Hello! I’m trying out something I haven’t done on this blog for a long time: a short, multi-part story. This one will be four parts all about this length or shorter.

Strange. No breeze blew across the narrow, pebbled shoreline of the laundry room, and the shallow water reflected Blue’s face better than the most sterling mirror. Mists of rain fell from the ceiling, straight down as she removed her slippers and stepped onto the flooded tile. Warm water rippled around her bare feet, which felt near to slipping on the still-cool tile beneath. She set the laundry basket afloat on the surface, keeping it near by tucking it between her legs. Thankfully, the dryer hadn’t flooded this time. Spring weather was so unpredictable in the house that it was difficult to plan chores around its fickle comings and goings. With her many long house dresses securely floated back to the beach in the hallway, she turned toward the round window, taking in the raw daylight rushing in. She spread her palm out on the window. The shadow her hand cast in the room wobbled in the rippling pool. She let her hand fall to her side, and waded out of the room.

She shut the door as the mists began to stir into storm-rains.

A field of tulips sprouts in the field seen through the window. After settling for a long winter, the horizon unsettled itself, transformed by the tall green wave pushing its way up from underground.

Blue, the Steward of Tulip House

Every day of her sixteen years tending Tulip House, Blue had kept a journal. By now the journal took up its own, waist-tall bookcase in the centre of the meadowlibrary. Perhaps, though, it was more of a book-chest than a bookcase, as it had to be sealed during wet and snowy seasons. In extreme cases, Blue even had to bury it under a yard of earth in the winter, letting her journal hibernate through the polar freeze before it could emerge, like a bear or a flower, from its hole, and stuffed with yet more notebooks upon notebooks.

Their history of Tulip House bent and looped in on itself, rushing in spiraling cycles, coiling up into terse winter entries chronicling days of lying in bed, fevered dreams, pooling in sloppy ink-pools of delirium or hastily-recorded joy. It was a history from, for, and of Blue, the steward of Tulip House. She was not a natural child of the house, and she could remember her life before she woke up inside it after a night of reveling and hard drinking. Her only recollection was that she had stumbled into a grove of pines that grew almost parallel to the ground, as if bent over by a gigantic explosion or leaning to look more closely at the ground. In a thunderous moment the house had been born from the Earth with its tender already sleeping in her rainbow bed of thornless roses and snapdragons.

***

Once the day’s chores were done, Blue checked the laundry room again. There were still some loads of delicates she wanted to clean so she could step into spring on the right foot. Last year, there had been a surprise coldsnap and the laundry room had first flash-flooded from the snowmelt and then frozen solid, leaving her to strategically re-wear her clothes until mid-May, when the laundry room finally melted enough to pry the door open.

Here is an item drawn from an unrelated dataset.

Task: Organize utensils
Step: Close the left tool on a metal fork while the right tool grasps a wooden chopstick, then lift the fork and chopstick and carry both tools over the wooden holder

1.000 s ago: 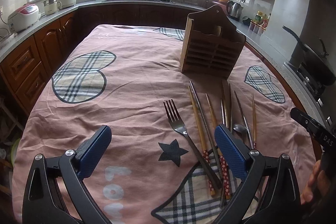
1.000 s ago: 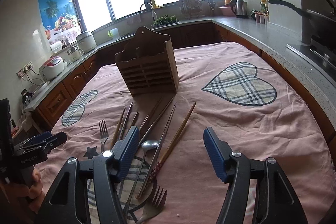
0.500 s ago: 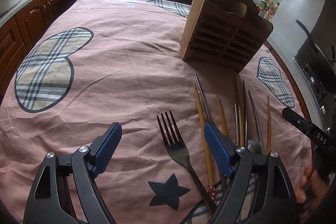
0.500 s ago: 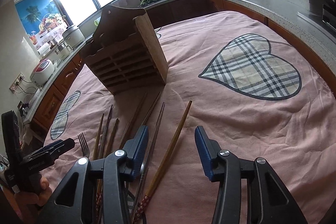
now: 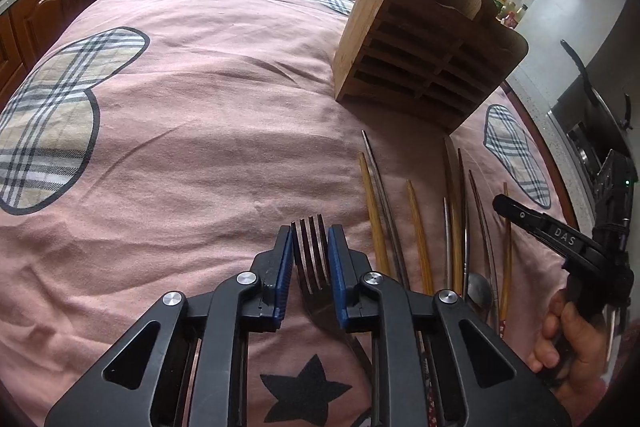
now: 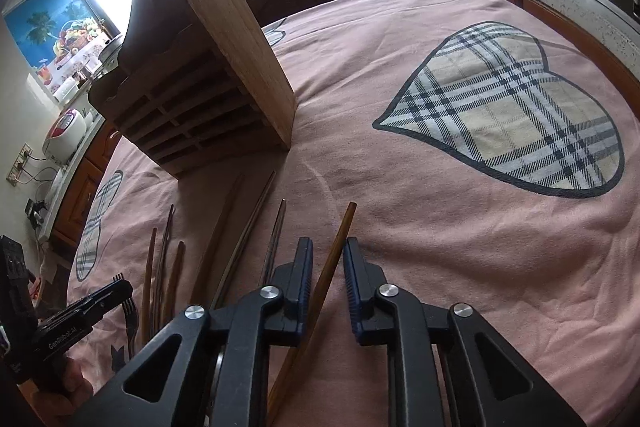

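A wooden slatted utensil holder (image 5: 424, 47) stands on the pink cloth; it also shows in the right wrist view (image 6: 200, 87). Several chopsticks (image 5: 416, 227), a knife and a spoon (image 5: 478, 289) lie in front of it. My left gripper (image 5: 311, 241) is shut on the head of a metal fork (image 5: 314, 259) lying on the cloth. My right gripper (image 6: 329, 259) has its jaws narrowed around a brown wooden chopstick (image 6: 334, 259), with a small gap still showing on the right side. Other chopsticks (image 6: 160, 267) lie to its left.
The pink cloth (image 5: 200, 107) with plaid hearts (image 6: 512, 107) covers the table. Counters, cabinets, a sink and rice cookers ring the room. A stove and pan (image 5: 592, 99) sit at the right. The other gripper and hand (image 5: 576, 307) show at the right edge.
Both grippers moved down and forward to the cloth and closed. The left one closed on the fork head. The right one narrowed around the rightmost chopstick.
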Tool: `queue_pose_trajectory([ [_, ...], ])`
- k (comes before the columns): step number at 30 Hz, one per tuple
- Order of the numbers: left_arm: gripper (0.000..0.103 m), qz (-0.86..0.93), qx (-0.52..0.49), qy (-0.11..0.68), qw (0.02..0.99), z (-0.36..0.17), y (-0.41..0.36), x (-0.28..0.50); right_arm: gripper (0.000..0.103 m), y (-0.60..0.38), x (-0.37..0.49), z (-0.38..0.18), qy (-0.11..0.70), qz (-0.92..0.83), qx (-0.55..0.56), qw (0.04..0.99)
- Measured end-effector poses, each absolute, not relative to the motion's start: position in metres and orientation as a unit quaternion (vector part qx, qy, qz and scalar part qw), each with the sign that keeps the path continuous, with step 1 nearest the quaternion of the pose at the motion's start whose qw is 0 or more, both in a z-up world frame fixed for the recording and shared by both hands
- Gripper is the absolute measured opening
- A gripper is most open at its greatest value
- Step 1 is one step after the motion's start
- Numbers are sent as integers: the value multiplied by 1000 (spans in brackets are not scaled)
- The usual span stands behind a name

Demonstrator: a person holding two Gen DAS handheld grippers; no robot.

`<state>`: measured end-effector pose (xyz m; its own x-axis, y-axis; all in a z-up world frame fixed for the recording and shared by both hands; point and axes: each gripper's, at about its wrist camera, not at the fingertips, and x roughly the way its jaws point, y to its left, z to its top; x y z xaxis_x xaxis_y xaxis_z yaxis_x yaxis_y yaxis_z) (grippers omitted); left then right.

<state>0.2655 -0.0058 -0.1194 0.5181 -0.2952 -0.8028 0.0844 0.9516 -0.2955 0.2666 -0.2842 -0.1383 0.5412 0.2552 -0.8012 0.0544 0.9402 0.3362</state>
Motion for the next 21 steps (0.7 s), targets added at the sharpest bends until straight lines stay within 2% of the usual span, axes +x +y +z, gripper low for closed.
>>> queue_pose_trajectory([
  [3, 2, -121, -108, 468, 869, -112, -7, 262, 11, -287, 266, -137, 471, 67, 178, 861],
  [21, 2, -147, -111, 383, 905, -38, 8, 217, 6, -272, 234, -57, 398, 111, 167, 895],
])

At the moment, the door was still shut to keep the water from overflowing into the adjacent hallway, and a queer swimming moonlight peered out from the crack in the door at the bottom. Perhaps the floods had gone down. But even with the fierce sunlight of a vigorous spring shining on it all day, that seemed unlikelky. Blue pulled the too-long sleeve of her nightgown down to reveal her hand and felt underneath the door with gentle fingers. She pulled her fingers up to her eyes and saw they were wet, dripping tiny serene puddles onto the floor. No luck.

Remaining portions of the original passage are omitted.